The 1830s reporter quoted within this passage, Thomas Gray, is quoted epigraphically at the end: “He [Turner] certainly never had the advantages of education, but he can read and write, and for natural intelligence and quickness of apprehension, is surpassed by few men I have ever seen.” (p. 139)

The book, complete with map showing Turner’s group’s revolt route, says the revolt ran from August 21 to October 30, 1831.


Picking up the story more exclusively from the film; the racial angle

Anyway (prior to reading Asante), I went into this film quite foggy on the old Nat Turner story, whatever I’d learned of it. Actually, the film—to the extent it sticks to history—goes into it in far more detail than I, or any other classmates, would have been expected to absorb in our grade-school days.

The idea of having a smart, inspired slave lead a rebellion, even to a bad end, as a way to show how this country went through grubby birth pains with respect to civil rights, and in the process make it seem as if “a significant part of American history is Black history,” is not bad in principle, of course. I rather would like to have seen more white people attend this film. I wonder why it seemed to be a film that attracted a lot of Blacks and not whites. (End note 2)

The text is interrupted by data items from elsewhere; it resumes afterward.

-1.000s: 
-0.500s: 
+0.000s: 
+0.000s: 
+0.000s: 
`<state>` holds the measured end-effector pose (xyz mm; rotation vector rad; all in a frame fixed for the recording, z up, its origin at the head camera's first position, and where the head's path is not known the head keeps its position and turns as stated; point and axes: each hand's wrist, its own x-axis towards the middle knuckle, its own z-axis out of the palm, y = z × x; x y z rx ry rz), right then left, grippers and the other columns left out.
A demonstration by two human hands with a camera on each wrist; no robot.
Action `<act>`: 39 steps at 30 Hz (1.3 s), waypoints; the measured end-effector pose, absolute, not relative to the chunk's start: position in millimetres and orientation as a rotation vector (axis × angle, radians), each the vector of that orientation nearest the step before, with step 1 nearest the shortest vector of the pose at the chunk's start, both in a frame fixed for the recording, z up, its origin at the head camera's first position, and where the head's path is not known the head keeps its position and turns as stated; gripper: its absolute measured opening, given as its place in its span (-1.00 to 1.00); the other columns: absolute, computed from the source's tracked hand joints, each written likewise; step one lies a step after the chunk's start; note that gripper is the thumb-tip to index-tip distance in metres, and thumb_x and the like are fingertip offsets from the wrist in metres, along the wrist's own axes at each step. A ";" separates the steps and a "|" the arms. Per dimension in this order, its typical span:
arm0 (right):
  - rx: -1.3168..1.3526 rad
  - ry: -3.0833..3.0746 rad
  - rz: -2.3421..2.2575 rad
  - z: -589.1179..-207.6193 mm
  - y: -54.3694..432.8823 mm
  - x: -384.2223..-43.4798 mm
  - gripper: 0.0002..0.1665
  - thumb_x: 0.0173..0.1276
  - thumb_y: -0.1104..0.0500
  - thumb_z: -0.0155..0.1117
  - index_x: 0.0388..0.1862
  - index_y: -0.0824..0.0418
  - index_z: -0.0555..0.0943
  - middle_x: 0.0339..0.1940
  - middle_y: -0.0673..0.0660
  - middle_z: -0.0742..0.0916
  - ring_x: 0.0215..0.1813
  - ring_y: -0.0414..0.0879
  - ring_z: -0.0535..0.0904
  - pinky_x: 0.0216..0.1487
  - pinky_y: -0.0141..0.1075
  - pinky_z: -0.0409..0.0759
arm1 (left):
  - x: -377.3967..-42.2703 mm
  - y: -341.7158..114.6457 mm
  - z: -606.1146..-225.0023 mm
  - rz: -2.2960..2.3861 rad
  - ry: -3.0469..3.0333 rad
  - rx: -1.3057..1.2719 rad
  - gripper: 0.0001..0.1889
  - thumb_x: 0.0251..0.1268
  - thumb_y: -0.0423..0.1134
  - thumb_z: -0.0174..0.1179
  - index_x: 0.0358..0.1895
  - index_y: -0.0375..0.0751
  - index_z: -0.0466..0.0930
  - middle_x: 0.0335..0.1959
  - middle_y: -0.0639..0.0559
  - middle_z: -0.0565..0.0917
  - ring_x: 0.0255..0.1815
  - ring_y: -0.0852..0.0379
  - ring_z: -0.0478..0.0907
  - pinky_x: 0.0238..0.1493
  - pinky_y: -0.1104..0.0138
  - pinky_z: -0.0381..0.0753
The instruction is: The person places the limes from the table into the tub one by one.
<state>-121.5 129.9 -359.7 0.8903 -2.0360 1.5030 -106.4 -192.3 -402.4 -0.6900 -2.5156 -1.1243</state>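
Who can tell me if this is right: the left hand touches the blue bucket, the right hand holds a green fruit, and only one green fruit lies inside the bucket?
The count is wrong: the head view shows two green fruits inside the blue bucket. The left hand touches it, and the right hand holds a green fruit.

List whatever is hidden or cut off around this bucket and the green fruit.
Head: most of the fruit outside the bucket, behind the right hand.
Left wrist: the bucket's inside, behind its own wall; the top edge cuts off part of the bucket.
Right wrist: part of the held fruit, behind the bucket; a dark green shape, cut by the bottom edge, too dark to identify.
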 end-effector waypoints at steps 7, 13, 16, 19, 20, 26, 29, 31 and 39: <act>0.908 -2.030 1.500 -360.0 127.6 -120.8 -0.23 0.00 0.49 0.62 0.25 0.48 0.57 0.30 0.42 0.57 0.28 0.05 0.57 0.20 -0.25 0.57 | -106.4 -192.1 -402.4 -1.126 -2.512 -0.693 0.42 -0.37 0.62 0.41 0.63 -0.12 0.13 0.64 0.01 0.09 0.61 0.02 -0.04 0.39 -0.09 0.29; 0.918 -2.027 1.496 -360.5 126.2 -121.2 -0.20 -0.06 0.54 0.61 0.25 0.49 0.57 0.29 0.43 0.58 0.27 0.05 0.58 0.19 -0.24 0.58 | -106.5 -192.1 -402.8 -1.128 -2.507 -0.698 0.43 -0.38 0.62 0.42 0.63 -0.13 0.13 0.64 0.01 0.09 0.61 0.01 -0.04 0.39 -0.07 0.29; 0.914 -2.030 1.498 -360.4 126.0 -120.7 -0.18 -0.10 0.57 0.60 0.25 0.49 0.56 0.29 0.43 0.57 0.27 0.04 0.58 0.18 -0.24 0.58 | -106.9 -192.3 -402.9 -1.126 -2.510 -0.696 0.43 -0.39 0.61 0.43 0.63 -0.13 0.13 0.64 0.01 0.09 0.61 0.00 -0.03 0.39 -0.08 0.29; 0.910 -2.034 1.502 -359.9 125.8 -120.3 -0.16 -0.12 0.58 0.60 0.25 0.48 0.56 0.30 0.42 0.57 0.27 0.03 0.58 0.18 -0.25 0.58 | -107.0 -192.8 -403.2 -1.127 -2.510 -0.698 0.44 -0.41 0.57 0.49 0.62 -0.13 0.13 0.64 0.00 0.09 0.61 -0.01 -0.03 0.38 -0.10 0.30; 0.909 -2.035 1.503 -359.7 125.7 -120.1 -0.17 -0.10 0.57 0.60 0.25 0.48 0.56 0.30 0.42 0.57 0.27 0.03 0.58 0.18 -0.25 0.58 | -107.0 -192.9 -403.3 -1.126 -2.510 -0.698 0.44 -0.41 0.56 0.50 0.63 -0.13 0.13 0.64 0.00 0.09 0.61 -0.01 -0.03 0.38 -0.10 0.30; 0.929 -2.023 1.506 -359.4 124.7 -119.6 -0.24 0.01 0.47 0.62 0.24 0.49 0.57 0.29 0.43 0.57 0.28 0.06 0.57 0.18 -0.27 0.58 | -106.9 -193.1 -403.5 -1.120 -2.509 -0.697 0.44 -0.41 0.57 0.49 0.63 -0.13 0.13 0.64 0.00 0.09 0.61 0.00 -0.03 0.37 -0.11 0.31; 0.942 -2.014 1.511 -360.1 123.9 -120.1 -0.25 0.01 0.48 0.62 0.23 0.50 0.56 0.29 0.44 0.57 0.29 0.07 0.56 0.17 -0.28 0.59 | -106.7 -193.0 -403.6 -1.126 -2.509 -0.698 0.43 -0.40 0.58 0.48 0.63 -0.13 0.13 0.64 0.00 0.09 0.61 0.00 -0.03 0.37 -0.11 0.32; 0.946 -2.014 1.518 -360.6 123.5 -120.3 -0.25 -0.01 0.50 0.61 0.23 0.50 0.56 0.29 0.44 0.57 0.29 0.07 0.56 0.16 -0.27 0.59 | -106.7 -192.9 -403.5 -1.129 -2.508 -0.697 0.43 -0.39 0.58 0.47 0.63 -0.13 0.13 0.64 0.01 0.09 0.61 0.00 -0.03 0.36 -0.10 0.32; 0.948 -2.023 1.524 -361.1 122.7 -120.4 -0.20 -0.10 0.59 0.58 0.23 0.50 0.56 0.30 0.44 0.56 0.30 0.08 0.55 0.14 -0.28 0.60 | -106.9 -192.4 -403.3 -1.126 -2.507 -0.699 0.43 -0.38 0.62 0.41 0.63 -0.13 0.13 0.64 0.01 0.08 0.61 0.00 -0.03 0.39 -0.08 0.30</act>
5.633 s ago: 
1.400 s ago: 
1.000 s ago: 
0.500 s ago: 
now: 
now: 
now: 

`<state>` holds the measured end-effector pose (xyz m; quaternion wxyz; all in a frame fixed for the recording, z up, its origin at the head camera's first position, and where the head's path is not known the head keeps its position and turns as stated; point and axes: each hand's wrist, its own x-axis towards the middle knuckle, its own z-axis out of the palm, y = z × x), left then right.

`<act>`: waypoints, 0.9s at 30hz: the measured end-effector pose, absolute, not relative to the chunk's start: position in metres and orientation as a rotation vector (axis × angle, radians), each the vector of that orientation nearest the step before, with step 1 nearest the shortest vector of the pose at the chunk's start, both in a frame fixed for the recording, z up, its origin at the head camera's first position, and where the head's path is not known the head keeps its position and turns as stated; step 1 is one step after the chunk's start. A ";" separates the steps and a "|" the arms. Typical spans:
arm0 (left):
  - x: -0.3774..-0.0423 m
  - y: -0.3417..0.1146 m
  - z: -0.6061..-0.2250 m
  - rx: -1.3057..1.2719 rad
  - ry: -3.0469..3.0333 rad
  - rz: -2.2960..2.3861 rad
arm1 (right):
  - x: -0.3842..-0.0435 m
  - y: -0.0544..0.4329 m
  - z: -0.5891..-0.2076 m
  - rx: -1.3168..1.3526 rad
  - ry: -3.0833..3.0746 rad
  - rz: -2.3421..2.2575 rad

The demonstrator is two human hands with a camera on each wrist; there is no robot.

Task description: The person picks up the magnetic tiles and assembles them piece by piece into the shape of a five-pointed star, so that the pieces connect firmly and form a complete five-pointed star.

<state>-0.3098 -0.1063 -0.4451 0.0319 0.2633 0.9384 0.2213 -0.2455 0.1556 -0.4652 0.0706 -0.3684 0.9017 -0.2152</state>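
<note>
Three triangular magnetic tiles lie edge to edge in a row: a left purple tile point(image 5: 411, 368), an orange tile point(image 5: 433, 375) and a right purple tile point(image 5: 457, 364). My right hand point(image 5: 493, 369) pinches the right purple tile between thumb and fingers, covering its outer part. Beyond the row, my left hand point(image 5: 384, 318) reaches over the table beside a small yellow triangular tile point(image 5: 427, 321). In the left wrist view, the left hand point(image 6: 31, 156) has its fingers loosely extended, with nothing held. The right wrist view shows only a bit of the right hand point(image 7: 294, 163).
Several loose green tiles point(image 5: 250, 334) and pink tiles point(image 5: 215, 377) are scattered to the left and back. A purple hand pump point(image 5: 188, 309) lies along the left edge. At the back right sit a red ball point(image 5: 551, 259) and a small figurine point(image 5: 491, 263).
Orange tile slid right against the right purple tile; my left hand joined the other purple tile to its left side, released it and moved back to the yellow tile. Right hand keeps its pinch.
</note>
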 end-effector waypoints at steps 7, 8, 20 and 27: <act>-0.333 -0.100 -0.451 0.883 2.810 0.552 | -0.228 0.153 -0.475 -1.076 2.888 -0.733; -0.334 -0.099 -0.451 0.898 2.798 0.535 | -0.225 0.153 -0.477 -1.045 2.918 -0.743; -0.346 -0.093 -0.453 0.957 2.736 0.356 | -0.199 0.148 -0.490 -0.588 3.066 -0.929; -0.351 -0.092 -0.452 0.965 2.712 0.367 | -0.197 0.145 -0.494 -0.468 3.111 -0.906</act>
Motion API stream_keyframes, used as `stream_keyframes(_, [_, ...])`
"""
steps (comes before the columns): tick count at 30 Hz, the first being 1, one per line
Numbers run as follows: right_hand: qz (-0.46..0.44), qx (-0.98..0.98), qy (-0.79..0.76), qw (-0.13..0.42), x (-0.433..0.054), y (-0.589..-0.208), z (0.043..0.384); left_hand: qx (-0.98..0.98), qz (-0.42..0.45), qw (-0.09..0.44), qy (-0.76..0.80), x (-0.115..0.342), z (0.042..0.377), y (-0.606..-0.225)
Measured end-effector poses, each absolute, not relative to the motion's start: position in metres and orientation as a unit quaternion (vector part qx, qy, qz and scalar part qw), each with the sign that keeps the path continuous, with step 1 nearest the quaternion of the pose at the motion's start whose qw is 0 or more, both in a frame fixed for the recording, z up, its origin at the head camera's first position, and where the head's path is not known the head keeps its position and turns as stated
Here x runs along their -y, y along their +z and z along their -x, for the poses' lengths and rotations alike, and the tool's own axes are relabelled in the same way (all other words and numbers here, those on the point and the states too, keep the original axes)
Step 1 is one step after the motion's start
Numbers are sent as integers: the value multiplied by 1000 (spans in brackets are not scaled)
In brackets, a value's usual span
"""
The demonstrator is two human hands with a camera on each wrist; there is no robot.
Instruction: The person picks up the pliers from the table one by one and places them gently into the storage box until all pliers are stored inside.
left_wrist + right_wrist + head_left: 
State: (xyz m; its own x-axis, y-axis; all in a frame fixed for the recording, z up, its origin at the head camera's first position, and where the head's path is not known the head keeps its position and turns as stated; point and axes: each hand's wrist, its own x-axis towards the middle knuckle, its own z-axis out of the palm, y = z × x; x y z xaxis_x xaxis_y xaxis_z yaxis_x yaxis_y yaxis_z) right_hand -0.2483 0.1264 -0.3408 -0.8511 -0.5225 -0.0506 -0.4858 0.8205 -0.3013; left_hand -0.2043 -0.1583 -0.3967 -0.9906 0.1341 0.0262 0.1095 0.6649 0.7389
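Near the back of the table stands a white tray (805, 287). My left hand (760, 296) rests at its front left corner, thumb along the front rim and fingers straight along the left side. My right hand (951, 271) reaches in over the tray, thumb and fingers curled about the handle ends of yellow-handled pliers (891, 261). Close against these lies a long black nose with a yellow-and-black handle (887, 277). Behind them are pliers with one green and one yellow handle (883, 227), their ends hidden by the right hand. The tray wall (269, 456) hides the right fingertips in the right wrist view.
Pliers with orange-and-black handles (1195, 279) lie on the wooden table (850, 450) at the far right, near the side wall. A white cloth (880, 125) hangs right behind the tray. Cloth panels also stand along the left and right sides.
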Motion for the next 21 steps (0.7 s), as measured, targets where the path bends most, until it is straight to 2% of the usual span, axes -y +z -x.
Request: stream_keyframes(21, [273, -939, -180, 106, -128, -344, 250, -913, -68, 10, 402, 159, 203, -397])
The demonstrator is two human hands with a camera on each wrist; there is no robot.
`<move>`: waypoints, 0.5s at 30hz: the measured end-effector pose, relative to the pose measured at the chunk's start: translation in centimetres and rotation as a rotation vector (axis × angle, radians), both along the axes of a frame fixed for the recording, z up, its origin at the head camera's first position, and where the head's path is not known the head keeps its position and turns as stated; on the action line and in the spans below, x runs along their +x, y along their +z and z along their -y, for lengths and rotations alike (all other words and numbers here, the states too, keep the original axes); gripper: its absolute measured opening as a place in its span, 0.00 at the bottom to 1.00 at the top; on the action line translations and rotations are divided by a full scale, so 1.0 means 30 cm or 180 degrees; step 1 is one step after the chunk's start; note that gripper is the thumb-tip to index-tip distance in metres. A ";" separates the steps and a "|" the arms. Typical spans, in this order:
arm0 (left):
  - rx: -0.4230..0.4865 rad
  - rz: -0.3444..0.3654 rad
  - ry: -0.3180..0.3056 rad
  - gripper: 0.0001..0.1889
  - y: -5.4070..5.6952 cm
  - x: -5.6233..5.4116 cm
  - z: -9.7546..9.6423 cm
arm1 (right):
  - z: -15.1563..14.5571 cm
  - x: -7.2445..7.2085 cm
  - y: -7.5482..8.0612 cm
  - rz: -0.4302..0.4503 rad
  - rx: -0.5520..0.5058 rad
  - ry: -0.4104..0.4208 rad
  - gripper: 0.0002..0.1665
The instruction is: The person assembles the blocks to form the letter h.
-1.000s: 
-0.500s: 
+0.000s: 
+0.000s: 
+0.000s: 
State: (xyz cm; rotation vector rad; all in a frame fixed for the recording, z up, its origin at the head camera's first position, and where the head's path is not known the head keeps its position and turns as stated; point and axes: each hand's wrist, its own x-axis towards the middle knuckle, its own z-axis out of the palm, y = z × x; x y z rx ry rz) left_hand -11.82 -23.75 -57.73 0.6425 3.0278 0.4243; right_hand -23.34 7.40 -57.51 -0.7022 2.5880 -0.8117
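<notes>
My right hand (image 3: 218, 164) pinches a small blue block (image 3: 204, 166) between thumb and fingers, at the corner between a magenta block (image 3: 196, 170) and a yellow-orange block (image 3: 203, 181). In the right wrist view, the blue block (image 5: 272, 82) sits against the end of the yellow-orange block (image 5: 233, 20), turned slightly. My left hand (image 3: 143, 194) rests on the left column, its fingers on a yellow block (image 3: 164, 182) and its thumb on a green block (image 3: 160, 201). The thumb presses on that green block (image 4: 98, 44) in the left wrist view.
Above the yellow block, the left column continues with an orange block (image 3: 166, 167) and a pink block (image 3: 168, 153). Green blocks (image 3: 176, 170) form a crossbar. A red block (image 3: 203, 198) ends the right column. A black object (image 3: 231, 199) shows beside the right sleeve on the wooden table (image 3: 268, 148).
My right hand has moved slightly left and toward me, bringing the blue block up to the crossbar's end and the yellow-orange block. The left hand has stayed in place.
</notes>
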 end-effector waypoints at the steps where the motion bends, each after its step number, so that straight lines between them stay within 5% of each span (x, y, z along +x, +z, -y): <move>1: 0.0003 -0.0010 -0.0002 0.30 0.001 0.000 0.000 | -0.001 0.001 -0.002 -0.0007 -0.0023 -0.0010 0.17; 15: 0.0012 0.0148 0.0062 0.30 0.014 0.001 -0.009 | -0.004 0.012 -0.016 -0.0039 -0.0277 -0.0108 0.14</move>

I would quickly point out, too, that the film, by a presumably non-partisan Black man about a Black hero, tends to angle things so that the whites, even the more heroic ones, tend not to look so beautiful or respectable. The ones who are seedier—like racist sorts who might buy a female slave for sex purposes—are apt to look dubious; and even somewhat more reputable ones, like a local minister with curly hair who looks like a rather jaded slob, seem an “acquired taste” (for Blacks or whites). The female plantation owner who seems to have been an early, nice influence on Nat Turner is presented as generally honest/decent, but seems rather odd in appearance (slightly shoddily stagy). Even the young-man slave owner seems honest and “handsome” enough, as he helps Nat’s development (and inadvertently cultivates Nat’s capacity to be more leaderly by speaking publicly and developing his education-based skills) as an incidental of his shepherding Nat around after the curly-haired white minister has encouraged Nat’s owner to have Nat preach to various plantations’ slaves, for money—and Nat’s owner seems “one of the good guys” until, rather late in the film, he becomes a drink-addled lout.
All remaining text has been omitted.